Last year I called Soom T’s album Good one of the best reggae releases I’d heard all year. And I have to say the same thing about this year’s The Louder the Better. No longer just a deejay, Soom T has fully embraced her singing voice — not always a wise move for a chatter, but in her case the shift is inspired. The songs on this album are straight-up modern roots reggae, some of it more organic and analog-based and some of it in more of a digital vein, but what unites everything is the directness and sincerity of Soom T’s musical and spiritual vision.

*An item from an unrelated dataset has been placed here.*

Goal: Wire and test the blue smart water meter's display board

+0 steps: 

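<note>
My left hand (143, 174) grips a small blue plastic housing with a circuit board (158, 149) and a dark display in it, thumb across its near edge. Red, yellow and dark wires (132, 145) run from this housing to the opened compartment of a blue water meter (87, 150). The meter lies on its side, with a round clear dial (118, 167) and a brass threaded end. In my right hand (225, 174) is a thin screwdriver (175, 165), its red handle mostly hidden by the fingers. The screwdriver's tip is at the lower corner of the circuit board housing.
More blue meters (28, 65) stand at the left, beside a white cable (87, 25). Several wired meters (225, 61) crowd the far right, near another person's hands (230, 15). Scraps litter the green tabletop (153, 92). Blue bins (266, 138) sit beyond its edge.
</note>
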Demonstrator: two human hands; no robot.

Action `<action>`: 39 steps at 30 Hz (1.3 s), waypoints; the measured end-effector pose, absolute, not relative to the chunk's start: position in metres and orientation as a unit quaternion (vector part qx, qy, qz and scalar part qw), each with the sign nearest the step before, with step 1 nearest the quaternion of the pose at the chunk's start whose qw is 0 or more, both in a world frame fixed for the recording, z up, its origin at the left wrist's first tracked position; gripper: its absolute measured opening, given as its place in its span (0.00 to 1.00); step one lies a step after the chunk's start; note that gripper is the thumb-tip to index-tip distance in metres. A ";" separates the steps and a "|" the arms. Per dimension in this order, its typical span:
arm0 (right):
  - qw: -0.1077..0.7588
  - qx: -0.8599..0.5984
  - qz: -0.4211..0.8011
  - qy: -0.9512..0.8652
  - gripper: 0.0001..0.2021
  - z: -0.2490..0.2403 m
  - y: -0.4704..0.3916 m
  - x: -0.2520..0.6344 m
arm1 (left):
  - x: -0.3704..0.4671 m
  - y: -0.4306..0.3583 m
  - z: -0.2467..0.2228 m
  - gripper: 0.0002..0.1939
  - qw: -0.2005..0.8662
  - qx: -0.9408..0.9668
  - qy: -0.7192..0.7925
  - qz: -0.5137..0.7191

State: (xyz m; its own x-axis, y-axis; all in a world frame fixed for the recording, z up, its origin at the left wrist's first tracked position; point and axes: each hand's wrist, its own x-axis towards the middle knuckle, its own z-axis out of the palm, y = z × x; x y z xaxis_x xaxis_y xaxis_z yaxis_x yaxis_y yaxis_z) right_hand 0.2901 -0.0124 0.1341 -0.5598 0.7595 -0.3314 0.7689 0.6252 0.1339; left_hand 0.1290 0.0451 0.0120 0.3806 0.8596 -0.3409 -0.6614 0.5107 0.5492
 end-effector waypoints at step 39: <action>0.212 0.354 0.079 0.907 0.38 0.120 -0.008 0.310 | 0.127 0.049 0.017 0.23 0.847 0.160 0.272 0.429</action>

Her Christian beliefs are even more up-front and unapologetic than they were on Good, and so is her social critique, which does not necessarily hew to the political norm: note in particular “Free the Man” (about imprisoned politician Schaeffer Cox) and “Hail to the Watchman.” A female Indo-Glaswegian Christian with heterodox social/political views, Soom T is a welcome example of diversity across multiple dimensions, and her new album is seriously banging.


Dub Syndicate
Fear of a Green Planet (25th Anniversary Expanded Edition)
Echo Beach
EB200

It’s hard to believe that this album was first issued 25 years ago — I still think of it as one of Dub Syndicate’s “newer” releases. Of course, I’m getting pretty old myself. Anyway, Fear of a Green Planet was another mighty entry in the ongoing series of projects by the bass-and-drums duo of Errol “Flabba” Holt and Lincoln “Style” Scott, in collaboration with producer Adrian Sherwood (though it was issued on Scott’s own Lion & Roots label rather than on Sherwood’s On-U Sound imprint). The sound is nothing surprising: everything is built on the elephantine rockers beats that have been Style and Flabba’s hallmark since their early days in the Roots Radics, with dubwise elaborations by Sherwood and significant contributions from guitarist/vocalist Skip McDonald and a handful of other guests. But surprising or not, the grooves are absolutely delicious — and the six bonus tracks on this extended reissue make the new version of this album all the more attractive. Highly recommended.


Samory I
Strength (digital & vinyl only)
Easy Star
ESCD128

The debut solo album by Samory I (not counting his 2017 collaboration with Rory “Stonelove” Gilligan) is a fine example of what roots reggae sounds like in the 21st century: digitally clean, influenced (but not overwhelmed) by hip hop, and enriched by up-to-the-minute production techniques and stylistic elements from all over: listen to the rich bass sound and the subtle Spanish guitar on “Blood in the Streets,” for example, not to mention the harmonically dense but lightweight backing vocals on “Continent” and the funky reggae/R&B rhythms that underlie “Ocean of Love” and “Stormy Nights.” Note also the powerful three-way combination track “Wrath,” featuring both Kabaka Pyramid and legendary Bobo Dread firebrand Capleton. Samory I is still early in his career, and this album hints at genuine greatness to come.